## [YOUR INSTRUCTIONS]
Leaving out the pictures, restate each record below word for word.

## [PROVIDED DATA]
....................

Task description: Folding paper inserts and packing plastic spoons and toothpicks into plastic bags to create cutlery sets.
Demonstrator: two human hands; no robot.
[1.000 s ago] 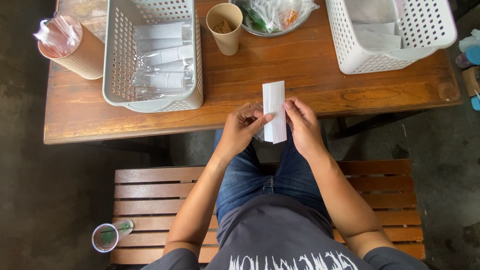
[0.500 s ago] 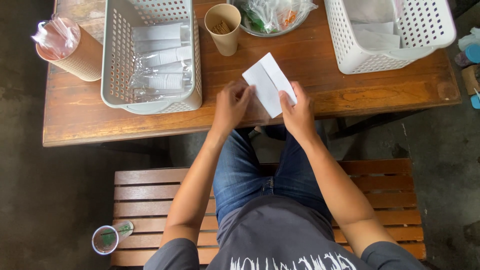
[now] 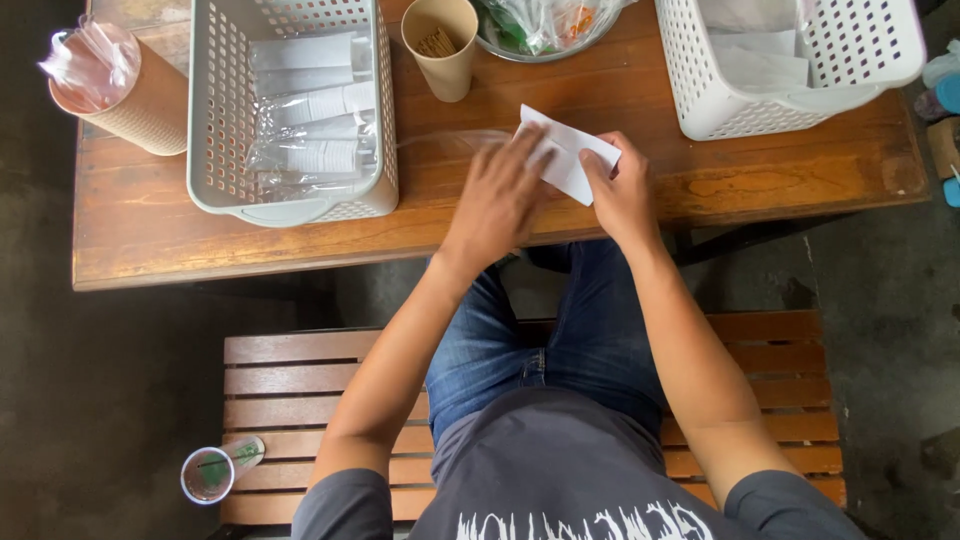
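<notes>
A folded white paper napkin [image 3: 568,158] lies tilted on the wooden table [image 3: 300,240]. My right hand [image 3: 622,190] pinches its right edge. My left hand [image 3: 500,195] lies flat with spread fingers on the napkin's left part, blurred by motion. A thin clear plastic sleeve [image 3: 445,140] lies on the table just left of my left hand's fingertips.
A grey basket [image 3: 215,180] with wrapped napkins in clear sleeves stands at the left. A white basket [image 3: 870,60] with papers stands at the right. A paper cup [image 3: 440,45] with sticks, a bowl [image 3: 540,30] of packets and a covered cup [image 3: 115,90] stand behind. A plastic cup [image 3: 210,472] rests on the bench.
The napkin came down from in front of me onto the table and turned from upright to tilted. My left hand slid over it, towards the clear sleeve.
</notes>
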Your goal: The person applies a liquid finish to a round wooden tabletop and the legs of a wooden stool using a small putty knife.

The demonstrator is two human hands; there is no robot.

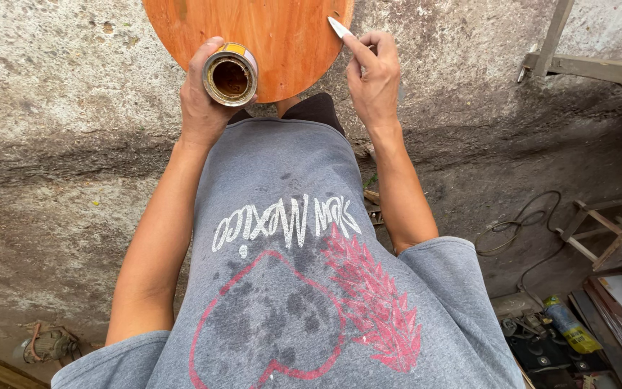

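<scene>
My left hand (201, 101) grips a small open metal can (230, 74) with brownish residue inside, held over the near edge of a round reddish-brown wooden board (282, 36). My right hand (374, 75) pinches a small pale flat blade (339, 27), its tip touching the board's right edge. My grey printed shirt fills the lower middle of the view.
Rough concrete floor (66, 144) lies all around. Wooden frames (606, 68) sit at the upper right and a wooden stool frame (613, 238) at the right. A black cable (520, 227), a yellow tube (570, 325) and tools lie at the lower right. An old motor (44, 344) sits at the lower left.
</scene>
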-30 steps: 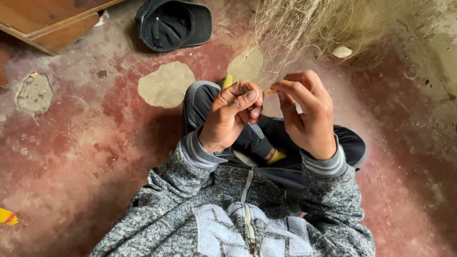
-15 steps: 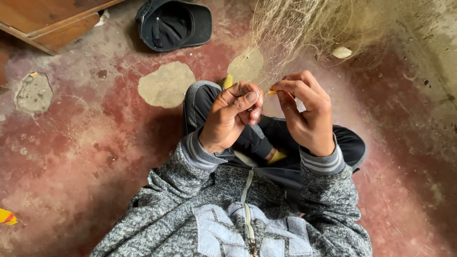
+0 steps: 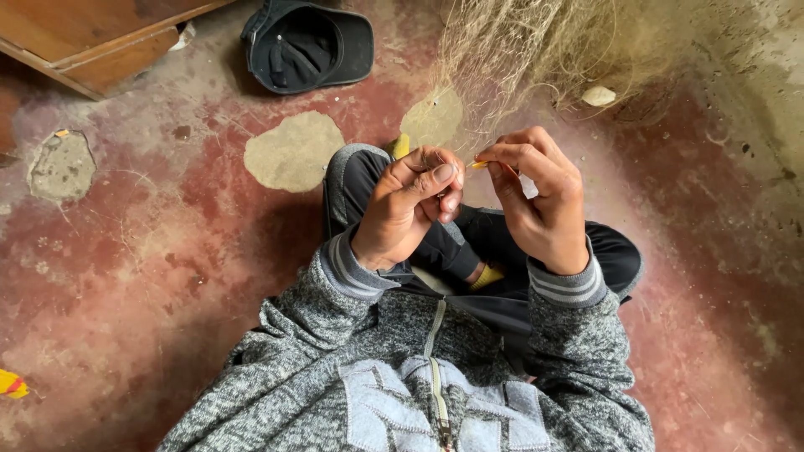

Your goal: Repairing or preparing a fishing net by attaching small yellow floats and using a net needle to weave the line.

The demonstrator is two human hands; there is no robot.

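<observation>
I sit cross-legged on a worn red floor in a grey sweater and dark trousers. A pale fishing net [image 3: 536, 50] spreads from the top of the view down to my hands. My left hand [image 3: 406, 209] is curled, its thumb and fingers pinching strands of the net. My right hand [image 3: 540, 197] pinches a small yellow netting needle [image 3: 479, 165] at its fingertips, right beside the left thumb. Most of the needle is hidden by the fingers. The two hands almost touch above my knees.
A dark cap [image 3: 306, 46] lies upside down on the floor at the top. A wooden board [image 3: 92, 38] fills the top left corner. A pale shell-like piece [image 3: 598, 96] lies by the net. A yellow scrap [image 3: 12, 383] lies at the left edge.
The hands stay in nearly the same place; the fingers shift slightly on the net and the needle.
</observation>
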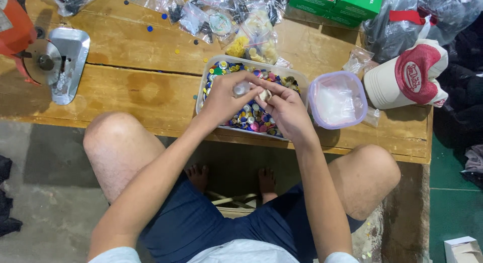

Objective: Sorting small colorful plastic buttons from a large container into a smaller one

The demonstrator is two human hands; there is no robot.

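On the wooden desk (pixel 141 89), a clear tub (pixel 214 66) heaped with coloured buttons (pixel 251 119) sits right under both hands and looks full, so the sorting seems far from finished. The left hand (pixel 224 97) pinches a small pale button (pixel 241 88), and the right hand (pixel 287 109) closes its fingertips on another beside it; what passes between the fingers is too small to tell.

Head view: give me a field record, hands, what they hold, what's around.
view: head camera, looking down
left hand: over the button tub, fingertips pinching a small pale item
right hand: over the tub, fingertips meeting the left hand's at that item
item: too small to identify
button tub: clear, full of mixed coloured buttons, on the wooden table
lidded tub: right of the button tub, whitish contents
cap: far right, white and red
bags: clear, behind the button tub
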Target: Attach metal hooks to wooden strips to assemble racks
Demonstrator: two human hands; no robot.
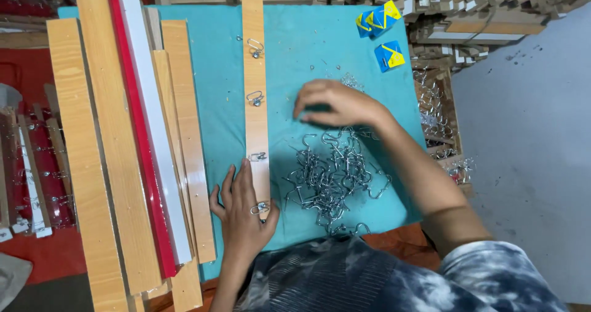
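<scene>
A row of long boards lies along the left of the teal desk, most of them wood-grain, with one red strip and one white strip among them. Near the far right corner lie small blue and yellow packets, one more just below them, and behind the desk short wooden offcuts are heaped. On the red floor at far left lie more narrow slats fitted with metal hooks.

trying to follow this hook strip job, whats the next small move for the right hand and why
Probably pinch up one small screw from the teal mat. The right hand rests fingertips-down above the pile of metal hooks, seemingly holding nothing, while the left hand pins the wooden strip beside its nearest hook.
</scene>
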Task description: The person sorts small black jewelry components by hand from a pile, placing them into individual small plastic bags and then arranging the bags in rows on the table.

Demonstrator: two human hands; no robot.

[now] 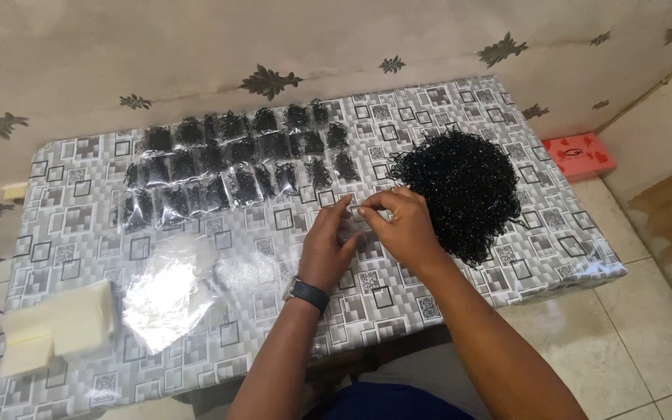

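Note:
My left hand (pixel 328 245) and my right hand (pixel 406 225) meet over the middle of the table, fingertips pinched together on a small clear plastic bag (pixel 355 214). A watch sits on my left wrist. Just right of my right hand lies a large heap of small black hair ties (pixel 460 179). Rows of filled small clear bags (pixel 235 163), each holding black ties, lie at the far side of the table, beyond my left hand.
A loose pile of empty clear bags (pixel 169 292) lies left of my hands. A stack of pale paper pieces (pixel 60 327) sits at the near left corner. The table (pixel 79 210) has a grey patterned cover. A red box (pixel 581 154) lies on the floor at right.

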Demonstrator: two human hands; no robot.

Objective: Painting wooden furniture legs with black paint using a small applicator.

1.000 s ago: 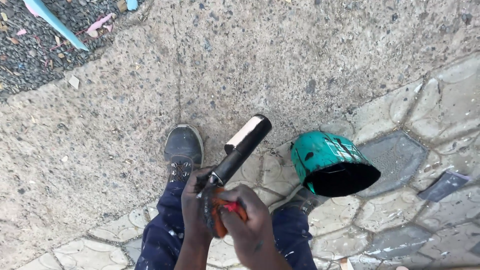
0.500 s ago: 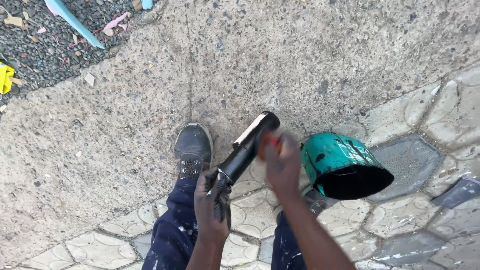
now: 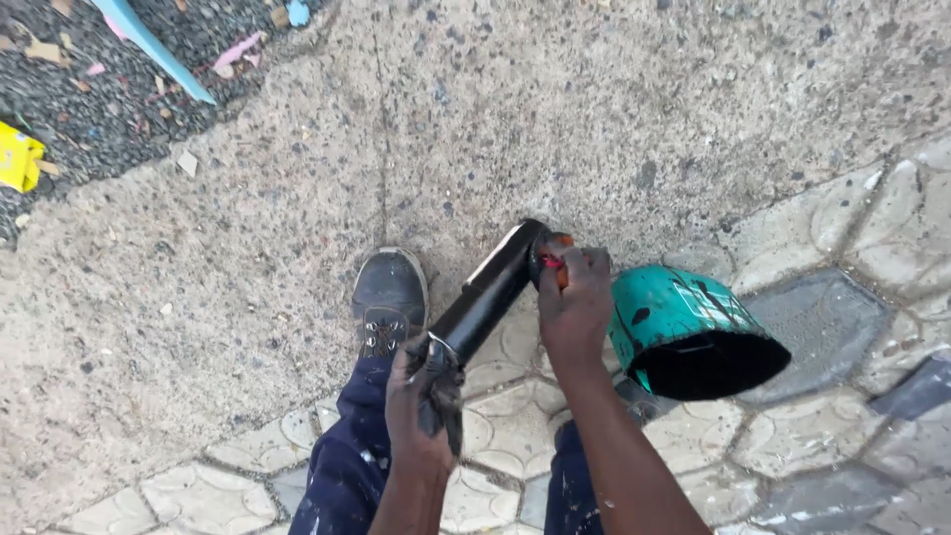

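A crumpled yellow wrapper or packet (image 3: 20, 159) lies at the far left edge on the dark gravel strip, partly cut off by the frame. Near it, scattered on the same gravel along the top left, lie small scraps of litter: a pink torn strip (image 3: 241, 50), a pale blue scrap (image 3: 298, 12) at the top edge, and tan bits (image 3: 45, 50) that may be paper or card; what they come from cannot be told. The teal round metal tin (image 3: 684, 322), lying tilted on the paving at the right, carries a smudged pale printed label (image 3: 715, 302) on its side wall. No signs or screens show.
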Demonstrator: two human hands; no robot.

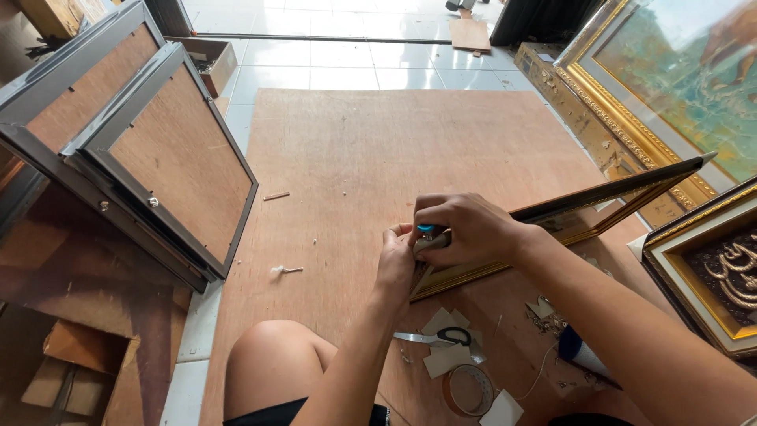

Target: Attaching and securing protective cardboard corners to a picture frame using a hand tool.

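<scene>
Both hands [441,244] clamp gilt frame [568,217] corner — small blue-tipped tool [426,230] mostly hidden.

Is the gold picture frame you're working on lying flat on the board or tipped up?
Tipped up. The gold picture frame stands on edge, its near corner pinched between the left hand and right hand above the plywood board.
</scene>
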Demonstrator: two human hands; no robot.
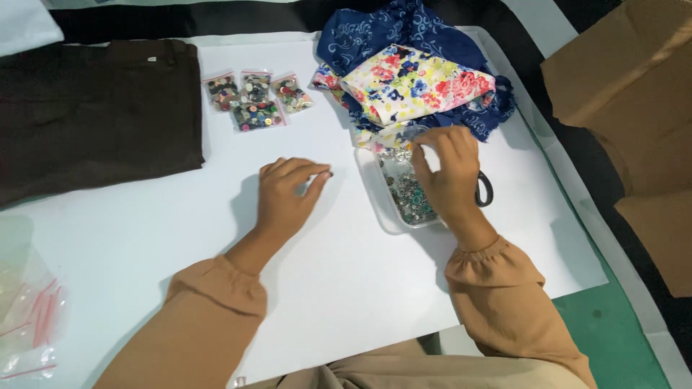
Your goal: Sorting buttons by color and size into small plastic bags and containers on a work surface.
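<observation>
White tabletop sheet [144, 238], green floor [613, 338], brown cardboard [634, 79], even light.

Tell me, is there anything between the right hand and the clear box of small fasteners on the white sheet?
Nothing visible stands between them. The right hand is directly over the clear box, fingertips at its far end. The floral cloth lies just beyond the box, and a dark round object lies behind the hand, not in the way.

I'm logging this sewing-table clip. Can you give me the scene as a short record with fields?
Surface: white sheet
Left hand: resting on sheet, fingers curled, pinching something small
Right hand: over clear tray of small buttons
Behind tray: floral and blue fabrics
Also: four bags of buttons, dark brown garment, scissors
</observation>
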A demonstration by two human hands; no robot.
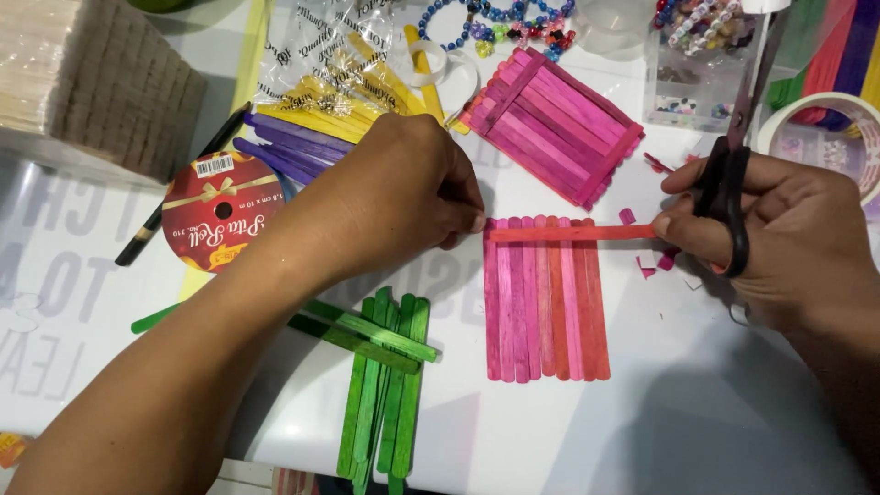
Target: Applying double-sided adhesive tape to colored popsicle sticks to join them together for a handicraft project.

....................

## [OUTPUT FOR THIS TASK]
Task description: Folding paper inserts and packing plastic spoons and toothpicks into plastic bags to create cutlery sets.
Demonstrator: two human hands; no robot.
[1.000 s ago] 
[0.500 s ago] 
[now] 
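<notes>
A folded white paper napkin [image 3: 568,158] lies tilted on the wooden table [image 3: 300,240]. My right hand [image 3: 622,190] pinches its right edge. My left hand [image 3: 500,195] lies flat with spread fingers on the napkin's left part, blurred by motion. A thin clear plastic sleeve [image 3: 445,140] lies on the table just left of my left hand's fingertips.
A grey basket [image 3: 215,180] with wrapped napkins in clear sleeves stands at the left. A white basket [image 3: 870,60] with papers stands at the right. A paper cup [image 3: 440,45] with sticks, a bowl [image 3: 540,30] of packets and a covered cup [image 3: 115,90] stand behind. A plastic cup [image 3: 210,472] rests on the bench.
The napkin came down from in front of me onto the table and turned from upright to tilted. My left hand slid over it, towards the clear sleeve.
</notes>
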Your goal: The person applies a liquid finish to a round wooden tabletop and the legs of a wooden stool using a small putty knife.

The demonstrator is two human hands; there is no robot.


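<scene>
My left hand (201, 101) grips a small open metal can (230, 74) with brownish residue inside, held over the near edge of a round reddish-brown wooden board (282, 36). My right hand (374, 75) pinches a small pale flat blade (339, 27), its tip touching the board's right edge. My grey printed shirt fills the lower middle of the view.
Rough concrete floor (66, 144) lies all around. Wooden frames (606, 68) sit at the upper right and a wooden stool frame (613, 238) at the right. A black cable (520, 227), a yellow tube (570, 325) and tools lie at the lower right. An old motor (44, 344) sits at the lower left.
</scene>
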-30 steps: 
-15 steps: 
+0 steps: 

Your goal: Repairing or preparing a fishing net by attaching small yellow floats and using a net needle to weave the line.

The demonstrator is two human hands; there is no robot.

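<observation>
I sit cross-legged on a worn red floor in a grey sweater and dark trousers. A pale fishing net [image 3: 536, 50] spreads from the top of the view down to my hands. My left hand [image 3: 406, 209] is curled, its thumb and fingers pinching strands of the net. My right hand [image 3: 540, 197] pinches a small yellow netting needle [image 3: 479, 165] at its fingertips, right beside the left thumb. Most of the needle is hidden by the fingers. The two hands almost touch above my knees.
A dark cap [image 3: 306, 46] lies upside down on the floor at the top. A wooden board [image 3: 92, 38] fills the top left corner. A pale shell-like piece [image 3: 598, 96] lies by the net. A yellow scrap [image 3: 12, 383] lies at the left edge.
The hands stay in nearly the same place; the fingers shift slightly on the net and the needle.
</observation>
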
Objective: Sorting small colorful plastic buttons from a large container into a smaller one

The demonstrator is two human hands; there is no robot.

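On the wooden desk (pixel 141 89), a clear tub (pixel 214 66) heaped with coloured buttons (pixel 251 119) sits right under both hands and looks full, so the sorting seems far from finished. The left hand (pixel 224 97) pinches a small pale button (pixel 241 88), and the right hand (pixel 287 109) closes its fingertips on another beside it; what passes between the fingers is too small to tell.

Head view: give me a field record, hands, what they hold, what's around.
view: head camera, looking down
left hand: over the button tub, fingertips pinching a small pale item
right hand: over the tub, fingertips meeting the left hand's at that item
item: too small to identify
button tub: clear, full of mixed coloured buttons, on the wooden table
lidded tub: right of the button tub, whitish contents
cap: far right, white and red
bags: clear, behind the button tub
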Target: Attach metal hooks to wooden strips to assemble racks
Demonstrator: two human hands; no robot.
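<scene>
A row of long boards lies along the left of the teal desk, most of them wood-grain, with one red strip and one white strip among them. Near the far right corner lie small blue and yellow packets, one more just below them, and behind the desk short wooden offcuts are heaped. On the red floor at far left lie more narrow slats fitted with metal hooks.

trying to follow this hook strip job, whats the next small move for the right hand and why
Probably pinch up one small screw from the teal mat. The right hand rests fingertips-down above the pile of metal hooks, seemingly holding nothing, while the left hand pins the wooden strip beside its nearest hook.
</scene>
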Task description: The person sorts small black jewelry components by hand from a pile, placing them into individual small plastic bags and then arranging the bags in rows on the table.

Demonstrator: two human hands; no robot.

[now] 

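Note:
My left hand (pixel 328 245) and my right hand (pixel 406 225) meet over the middle of the table, fingertips pinched together on a small clear plastic bag (pixel 355 214). A watch sits on my left wrist. Just right of my right hand lies a large heap of small black hair ties (pixel 460 179). Rows of filled small clear bags (pixel 235 163), each holding black ties, lie at the far side of the table, beyond my left hand.
A loose pile of empty clear bags (pixel 169 292) lies left of my hands. A stack of pale paper pieces (pixel 60 327) sits at the near left corner. The table (pixel 79 210) has a grey patterned cover. A red box (pixel 581 154) lies on the floor at right.
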
Demonstrator: two human hands; no robot.

Objective: Painting wooden furniture legs with black paint using a small applicator.

1.000 s ago: 
0.500 s ago: 
now: 

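A crumpled yellow wrapper or packet (image 3: 20, 159) lies at the far left edge on the dark gravel strip, partly cut off by the frame. Near it, scattered on the same gravel along the top left, lie small scraps of litter: a pink torn strip (image 3: 241, 50), a pale blue scrap (image 3: 298, 12) at the top edge, and tan bits (image 3: 45, 50) that may be paper or card; what they come from cannot be told. The teal round metal tin (image 3: 684, 322), lying tilted on the paving at the right, carries a smudged pale printed label (image 3: 715, 302) on its side wall. No signs or screens show.
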Demonstrator: two human hands; no robot.


Target: Attaching and securing protective cardboard corners to a picture frame using a hand tool.

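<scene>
Both hands [441,244] clamp gilt frame [568,217] corner — small blue-tipped tool [426,230] mostly hidden.

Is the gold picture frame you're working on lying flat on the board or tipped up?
Tipped up. The gold picture frame stands on edge, its near corner pinched between the left hand and right hand above the plywood board.
</scene>
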Demonstrator: two human hands; no robot.
Your goal: Sorting buttons by color and size into small plastic bags and containers on a work surface.
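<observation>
White tabletop sheet [144, 238], green floor [613, 338], brown cardboard [634, 79], even light.

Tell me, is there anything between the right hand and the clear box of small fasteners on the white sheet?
Nothing visible stands between them. The right hand is directly over the clear box, fingertips at its far end. The floral cloth lies just beyond the box, and a dark round object lies behind the hand, not in the way.

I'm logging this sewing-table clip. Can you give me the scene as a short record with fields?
Surface: white sheet
Left hand: resting on sheet, fingers curled, pinching something small
Right hand: over clear tray of small buttons
Behind tray: floral and blue fabrics
Also: four bags of buttons, dark brown garment, scissors
</observation>
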A demonstration by two human hands; no robot.
Target: Applying double-sided adhesive tape to colored popsicle sticks to join them together for a handicraft project.

What this exercise required is now done.